GOAL OF THE EXERCISE: Nothing but the pictures may be dropped; the rest of the listing is to be written out exactly.

SUPPLIED MATERIAL:
◆ ◆ ◆
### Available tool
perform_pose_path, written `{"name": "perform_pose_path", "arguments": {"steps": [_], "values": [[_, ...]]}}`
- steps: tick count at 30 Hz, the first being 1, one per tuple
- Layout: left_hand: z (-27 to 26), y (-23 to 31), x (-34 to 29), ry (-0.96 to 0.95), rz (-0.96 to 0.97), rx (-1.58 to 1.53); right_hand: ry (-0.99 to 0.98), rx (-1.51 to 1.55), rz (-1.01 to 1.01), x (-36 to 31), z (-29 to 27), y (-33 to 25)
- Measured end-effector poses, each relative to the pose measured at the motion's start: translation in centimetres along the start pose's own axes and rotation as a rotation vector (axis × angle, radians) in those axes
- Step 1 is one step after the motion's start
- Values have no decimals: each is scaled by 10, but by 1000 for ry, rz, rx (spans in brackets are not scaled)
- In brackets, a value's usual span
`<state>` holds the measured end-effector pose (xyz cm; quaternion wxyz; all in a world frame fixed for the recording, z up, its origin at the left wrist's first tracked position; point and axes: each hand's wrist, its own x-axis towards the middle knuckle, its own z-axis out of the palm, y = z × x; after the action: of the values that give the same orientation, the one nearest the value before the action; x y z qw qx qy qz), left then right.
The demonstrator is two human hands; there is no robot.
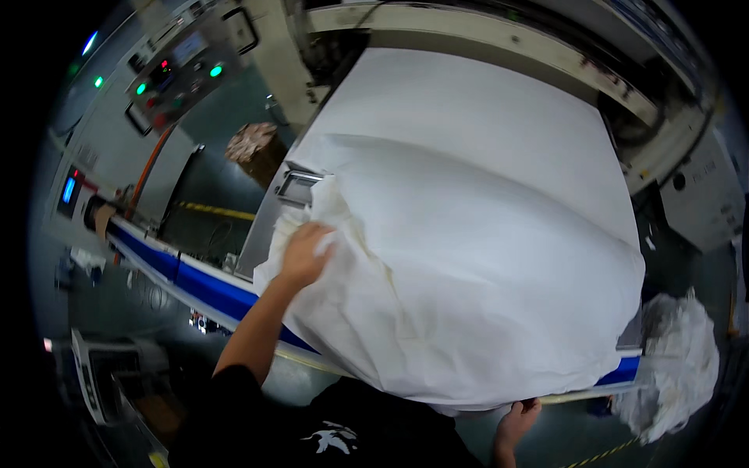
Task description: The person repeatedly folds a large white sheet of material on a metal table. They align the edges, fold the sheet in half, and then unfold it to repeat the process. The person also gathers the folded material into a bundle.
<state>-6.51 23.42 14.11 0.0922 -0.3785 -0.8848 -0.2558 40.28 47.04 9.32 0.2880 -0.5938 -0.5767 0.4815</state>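
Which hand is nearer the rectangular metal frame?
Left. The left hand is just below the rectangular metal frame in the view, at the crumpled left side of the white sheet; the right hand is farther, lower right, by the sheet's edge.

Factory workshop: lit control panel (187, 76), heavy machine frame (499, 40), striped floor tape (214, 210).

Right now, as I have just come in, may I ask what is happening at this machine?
A person is handling a large white sheet. The left hand is on its crumpled left side, near a small metal frame; the right hand is at its near edge, its grip partly hidden. The sheet bulges over the nearer part of a flat white surface, in front of the machine. At the upper left, a control panel shows green lights.
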Motion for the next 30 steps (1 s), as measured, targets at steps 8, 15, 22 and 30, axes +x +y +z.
{"name": "perform_pose_path", "arguments": {"steps": [8, 15, 22, 30], "values": [[63, -33, 92, 109, -174, 78, 161, -452, -529, -14, 42, -40], [103, -195, 142, -216, -311, 615, 78, -667, -559, -5, 77, -43], [114, -214, 186, -545, -231, 656, 132, -604, -612, 2, 87, -32], [112, -257, 211, -699, -26, 743, 119, -530, -600, 3, 103, -26]]}}
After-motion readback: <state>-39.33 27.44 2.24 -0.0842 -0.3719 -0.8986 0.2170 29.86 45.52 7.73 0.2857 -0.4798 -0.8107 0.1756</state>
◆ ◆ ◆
RESPONSE BOX:
### Available tool
perform_pose_path, written `{"name": "perform_pose_path", "arguments": {"steps": [_], "values": [[_, ...]]}}`
- steps: tick count at 30 Hz, the first being 1, one per tuple
- Layout: left_hand: z (-27 to 26), y (-23 to 31), x (-34 to 29), ry (-0.96 to 0.95), rz (-0.96 to 0.97), rx (-1.58 to 1.53); right_hand: ry (-0.99 to 0.98), rx (-1.51 to 1.55), rz (-1.01 to 1.01), x (-36 to 31), z (-29 to 27), y (-33 to 25)
- Measured end-effector poses, each relative to the pose measured at the motion's start: translation in centimetres along the start pose's own axes and rotation as a rotation vector (axis × angle, radians) in those axes
- Step 1 is one step after the motion's start
- Values have no decimals: each is scaled by 10, but by 1000 for ry, rz, rx (spans in brackets are not scaled)
- In brackets, a value's usual span
`<state>` holds the measured end-effector pose (xyz cm; quaternion wxyz; all in a world frame fixed for the recording, z up, its origin at the left wrist's first tracked position; point and axes: each hand's wrist, its own x-axis towards the middle knuckle, its own z-axis out of the palm, y = z × x; after the action: of the values that give the same orientation, the one nearest the value before the action; x y z qw qx qy qz), left then right.
The demonstrator is two human hands; there is no robot.
Task description: The person repeatedly folds a large white sheet of material on a metal table. They align the edges, fold the sheet in half, and then unfold it to repeat the process. The person also gathers the folded material into a bundle.
<state>-6.51 23.42 14.11 0.0922 -0.3785 -0.8848 -0.2558 40.28 47.04 9.32 0.2880 -0.5938 -0.5767 0.4815</state>
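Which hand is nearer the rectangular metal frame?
Left. The left hand is just below the rectangular metal frame in the view, at the crumpled left side of the white sheet; the right hand is farther, lower right, by the sheet's edge.

Factory workshop: lit control panel (187, 76), heavy machine frame (499, 40), striped floor tape (214, 210).

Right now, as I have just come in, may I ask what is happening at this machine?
A person is handling a large white sheet. The left hand is on its crumpled left side, near a small metal frame; the right hand is at its near edge, its grip partly hidden. The sheet bulges over the nearer part of a flat white surface, in front of the machine. At the upper left, a control panel shows green lights.
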Motion for the next 30 steps (1 s), as measured, targets at steps 8, 15, 22 and 30, axes +x +y +z.
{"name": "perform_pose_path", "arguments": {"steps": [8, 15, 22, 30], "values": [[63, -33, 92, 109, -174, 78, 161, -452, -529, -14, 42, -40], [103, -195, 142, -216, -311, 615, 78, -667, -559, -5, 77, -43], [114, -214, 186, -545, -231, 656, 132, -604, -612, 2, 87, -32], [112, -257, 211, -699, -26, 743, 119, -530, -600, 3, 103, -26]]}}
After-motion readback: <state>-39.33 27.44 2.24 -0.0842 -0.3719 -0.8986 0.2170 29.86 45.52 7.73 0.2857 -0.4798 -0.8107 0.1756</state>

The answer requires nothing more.